Лично Радецкий никогда ещё с Гиммлером не встречался. Но надеялся, что тот помнил имя заместителя командира зондеркоманды 4а айнзацгруппы C, так как в начале года был включён в список лиц, получивших особый знак отличия «За верную службу в СС».
Однако Гиммлер смотрел на вошедшего в кабинет и громко представившего ему штурмбаннфюрера без какой-либо симпатии. Собственно, у рейсхфюрера теперь не было ни времени, ни сил, чтобы быть любезным. Происшествие с самолётом незадачливого штабиста 40 танкового корпуса было лишь дополнительной причиной ухудшившегося настроения Гиммлера в этот день. Сначала был его утренний визит в один из концлагерей под Минском, где, судя по неоднократно поступавшим докладам, умертвщление заключённых и военнопленных было организовано из рук вон плохо. В этом Гиммлер убедился лично.

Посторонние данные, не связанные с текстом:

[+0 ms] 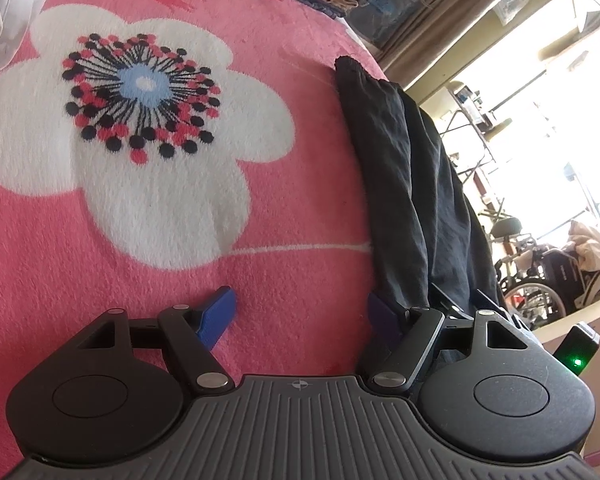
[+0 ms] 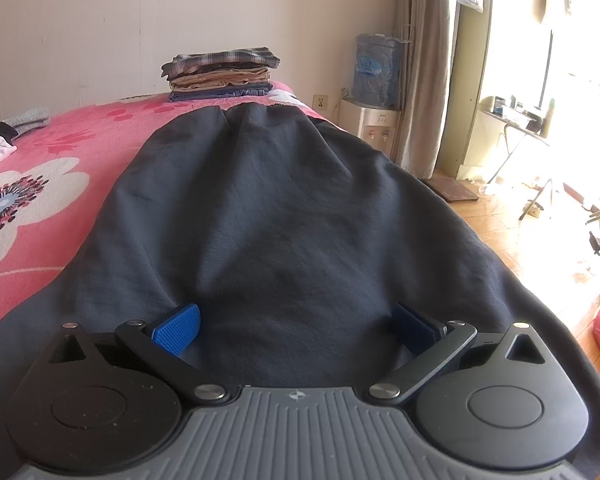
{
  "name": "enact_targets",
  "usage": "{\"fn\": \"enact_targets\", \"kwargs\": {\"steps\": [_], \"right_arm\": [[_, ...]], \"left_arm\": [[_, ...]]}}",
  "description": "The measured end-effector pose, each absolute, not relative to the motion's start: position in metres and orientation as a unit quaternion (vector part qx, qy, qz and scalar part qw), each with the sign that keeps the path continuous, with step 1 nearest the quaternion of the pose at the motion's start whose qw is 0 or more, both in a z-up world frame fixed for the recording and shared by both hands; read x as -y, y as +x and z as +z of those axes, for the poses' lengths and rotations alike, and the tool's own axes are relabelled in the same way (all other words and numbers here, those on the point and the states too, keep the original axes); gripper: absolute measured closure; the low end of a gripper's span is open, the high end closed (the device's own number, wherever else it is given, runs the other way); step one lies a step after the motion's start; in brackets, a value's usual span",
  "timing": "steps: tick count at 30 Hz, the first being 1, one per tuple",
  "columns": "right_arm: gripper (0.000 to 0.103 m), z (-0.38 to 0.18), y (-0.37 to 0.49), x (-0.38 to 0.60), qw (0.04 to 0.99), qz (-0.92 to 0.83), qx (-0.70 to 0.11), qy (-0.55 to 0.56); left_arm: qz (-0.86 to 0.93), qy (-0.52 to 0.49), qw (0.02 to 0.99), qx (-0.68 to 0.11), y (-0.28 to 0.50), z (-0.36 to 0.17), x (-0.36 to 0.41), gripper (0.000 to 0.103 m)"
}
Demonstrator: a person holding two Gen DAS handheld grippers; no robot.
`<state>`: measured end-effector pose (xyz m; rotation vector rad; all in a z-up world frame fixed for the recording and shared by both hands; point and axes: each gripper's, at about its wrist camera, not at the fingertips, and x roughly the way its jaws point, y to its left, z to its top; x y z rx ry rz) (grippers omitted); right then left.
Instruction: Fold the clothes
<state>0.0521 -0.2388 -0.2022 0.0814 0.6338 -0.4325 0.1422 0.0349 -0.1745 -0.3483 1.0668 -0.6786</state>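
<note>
A dark navy, wrinkled cotton garment [image 2: 284, 216] lies spread lengthwise along the near edge of a bed covered by a fluffy pink blanket printed with big white flowers [image 1: 148, 184]. Its gathered end reaches toward the far wall, while the wider part spills off the side of the mattress nearest the window.

The left gripper [image 1: 302, 316] hovers low over the blanket with its jaws released and standing wide. Its left blue pad [image 1: 216, 314] sits over bare pink fleece, and the other blue pad [image 1: 382, 320] is right at the garment's edge; from this angle I cannot tell whether it touches the cloth. Nothing is pinched between them.

The right gripper [image 2: 296, 328] is over the middle of the dark garment, jaws also spread apart, with the ribbed blue pad [image 2: 177, 330] resting on or just above the fabric. The cloth bulges up a little between the two pads but is not clamped.

At the far end of the bed stands a neat stack of folded clothes, plaid on top and tan and blue beneath [image 2: 222, 74]. A crumpled white garment [image 1: 4, 8] lies on the blanket's left side. Beyond the bed's corner a blue water bottle sits on a white dispenser [image 2: 374, 76], beside a beige curtain [image 2: 426, 64].
</note>
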Motion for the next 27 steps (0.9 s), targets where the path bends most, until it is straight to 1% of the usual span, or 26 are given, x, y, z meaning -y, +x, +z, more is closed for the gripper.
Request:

Процедура казни, за которой он наблюдал, ему совершенно не понравилась. Ударами прикладов приговорённых к казни принуждали спрыгивать в яму и там ложиться, затем стоявшие на краю ямы сотрудники вспомогательной полиции начинали расстрел. Понятно, что при стрельбе с некоторого расстояния в каждого расстреливаемого приходилось выпускать по несколько пуль. Всё это время из ямы слышались дикие крики. Затем на тела казнённых укладывались следующие приговорённые, и так повторялось до тех пор, пока тела не наполняли яму.
Эти отвратительные сцены шокировали Гиммлера. Он едва не снял с должности начальника лагеря и лишь с трудом заставил себя дать распоряжение «сделать процедуру казни более гуманной». Он привёл неразворотливому начальнику в пример другие лагеря, где немцы были избавлены от необходимости наблюдать живодёрские сцены, благодаря применению способа умертвщления газом. Причём «газовый» способ позволял пропускать через процедуру ликвидации намного больше заключённых.
–Мы должны вести дела со всем старанием, но при этом не забывать свой долг арийцев, – сказал затем Гиммлер. – Я, конечно, не задаюсь вопросом, как мы можем массово уничтожать наших врагов, которые иначе бы самым изуверскими способами убили всех нас вместе с нашими семьями. Но зачем немцам угнетать некрасивым сценами свои души?